(Directions)
All lines in the data below carrying the string "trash" are to be located and copied.

(Supplied information)

=== Begin Enclosure ===

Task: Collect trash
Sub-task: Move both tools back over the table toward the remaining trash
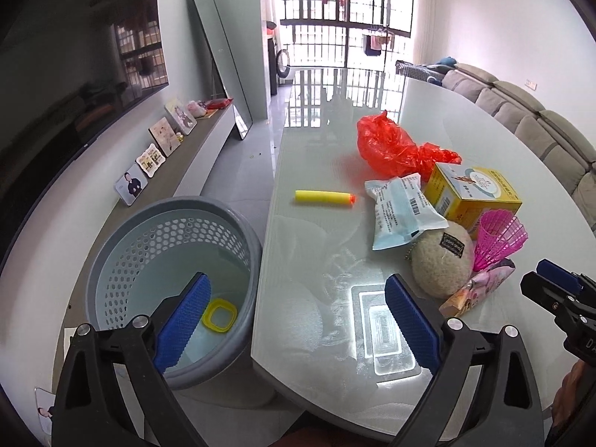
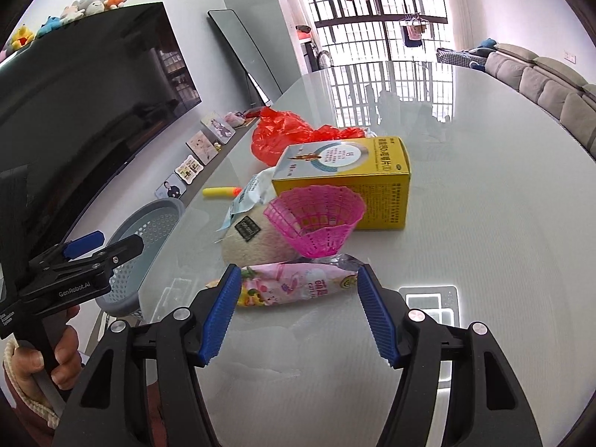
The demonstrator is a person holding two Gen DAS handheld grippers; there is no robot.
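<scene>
Two grippers are in view, each held by a person. The left gripper has its fingers spread wide with nothing between them; one blue finger hangs over the grey perforated bin at lower left of the left wrist view, the other over the glossy tabletop. A yellow square ring lies on the bin floor. From the right wrist view, the left gripper body reads "GenRobot.AI". The right gripper has its fingers apart at moderate width, and the pink snack packet lies just beyond their tips, not clamped. Its print is too small to read. Behind it sit a pink mesh cup, a beige plush ball with a dark label, a yellow carton with Chinese print, a pale blue packet with a barcode, a red plastic bag, and a yellow foam dart at frame centre.
</scene>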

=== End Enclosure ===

(Task answer)
Task: Collect trash
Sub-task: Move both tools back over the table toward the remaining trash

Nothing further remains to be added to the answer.